Mr. Michael Celestin, Director of the Louisiana Tobacco Control Initiative and Instructor of Behavioral and Community Health Sciences at Louisiana State University Health Sciences Center School of Public Health, has been awarded pilot funding by the Louisiana Cancer Research Consortium to develop a culturally tailored intervention using Interactive Voice Response System (IVRS) technology to promote and maintain smoking cessation among socioeconomically disadvantaged pregnant women in Louisiana.
In the U.S., one in five women smoked the three months before pregnancy, one in ten smoked during the last three months of pregnancy, and one in seven smoked postpartum. Maternal smoking is associated with miscarriage, preterm delivery, restricted fetal growth, infant mortality, birth defects and ADHD in children.
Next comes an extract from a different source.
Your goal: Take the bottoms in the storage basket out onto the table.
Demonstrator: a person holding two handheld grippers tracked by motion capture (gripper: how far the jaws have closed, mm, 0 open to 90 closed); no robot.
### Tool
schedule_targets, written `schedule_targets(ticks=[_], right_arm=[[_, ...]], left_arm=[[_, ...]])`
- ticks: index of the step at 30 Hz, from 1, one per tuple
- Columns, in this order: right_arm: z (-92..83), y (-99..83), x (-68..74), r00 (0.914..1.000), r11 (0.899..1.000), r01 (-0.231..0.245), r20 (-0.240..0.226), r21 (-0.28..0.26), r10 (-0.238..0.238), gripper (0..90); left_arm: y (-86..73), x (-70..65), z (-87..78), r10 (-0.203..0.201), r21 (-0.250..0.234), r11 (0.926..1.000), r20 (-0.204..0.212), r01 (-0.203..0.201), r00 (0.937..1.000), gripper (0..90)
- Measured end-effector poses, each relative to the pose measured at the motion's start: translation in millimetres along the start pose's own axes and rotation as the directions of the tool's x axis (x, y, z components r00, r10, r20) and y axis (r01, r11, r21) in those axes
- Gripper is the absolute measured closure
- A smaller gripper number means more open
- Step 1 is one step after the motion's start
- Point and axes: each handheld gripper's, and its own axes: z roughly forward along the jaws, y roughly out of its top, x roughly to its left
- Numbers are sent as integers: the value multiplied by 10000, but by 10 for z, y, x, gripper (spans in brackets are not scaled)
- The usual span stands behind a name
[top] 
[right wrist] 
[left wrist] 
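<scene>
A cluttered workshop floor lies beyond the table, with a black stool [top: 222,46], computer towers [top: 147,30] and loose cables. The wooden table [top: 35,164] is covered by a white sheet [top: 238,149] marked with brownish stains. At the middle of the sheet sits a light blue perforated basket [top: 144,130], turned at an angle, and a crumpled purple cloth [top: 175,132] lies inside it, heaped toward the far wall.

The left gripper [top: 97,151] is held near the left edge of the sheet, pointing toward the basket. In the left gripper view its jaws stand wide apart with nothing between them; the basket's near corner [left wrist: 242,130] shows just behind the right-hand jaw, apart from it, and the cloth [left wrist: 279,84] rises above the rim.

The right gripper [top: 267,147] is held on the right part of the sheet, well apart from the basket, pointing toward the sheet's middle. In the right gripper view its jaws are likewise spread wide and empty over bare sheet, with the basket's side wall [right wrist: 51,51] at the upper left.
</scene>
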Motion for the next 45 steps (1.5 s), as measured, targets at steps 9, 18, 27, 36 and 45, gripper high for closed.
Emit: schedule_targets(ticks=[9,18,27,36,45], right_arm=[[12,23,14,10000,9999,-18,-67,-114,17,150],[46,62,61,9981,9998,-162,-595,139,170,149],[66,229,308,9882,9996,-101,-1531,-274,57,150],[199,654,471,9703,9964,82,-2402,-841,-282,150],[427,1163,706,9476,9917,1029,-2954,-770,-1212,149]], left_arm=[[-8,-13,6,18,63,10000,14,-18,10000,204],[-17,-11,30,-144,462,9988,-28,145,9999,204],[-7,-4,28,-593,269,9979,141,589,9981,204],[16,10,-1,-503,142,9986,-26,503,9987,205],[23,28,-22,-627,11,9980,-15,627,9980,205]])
Socioeconomically disadvantaged pregnant women have a greater risk of smoking during and after pregnancy. Evidence-based cessation interventions exist to aid quit attempts, but few target pregnant smokers and enrollment in and utilization of cessation programs remain low.
IVRS technology will serve as an innovative approach to recruit and enroll pregnant smokers into various types of cessation treatment. “This study will use a mixed method approach to explore pregnant smoker’s knowledge, attitudes, beliefs, behaviors, and perspectives on the facilitators and barriers to smoking cessation,” Mr. Celestin said. “These findings will inform IVRS message development to promote cessation and triage ready-to-quit smokers for preferred treatment.”
Mr. Celestin will collaborate with co-investigators Dr. Tyra Toston-Gross, assistant professor in the Department of Public Health Sciences at Xavier University of Louisiana, as well as associate professor Dr. Tung-Sung Tseng and professor emeritus Dr. Sarah Moody-Thomas of Behavioral and Community Health Sciences at LSU.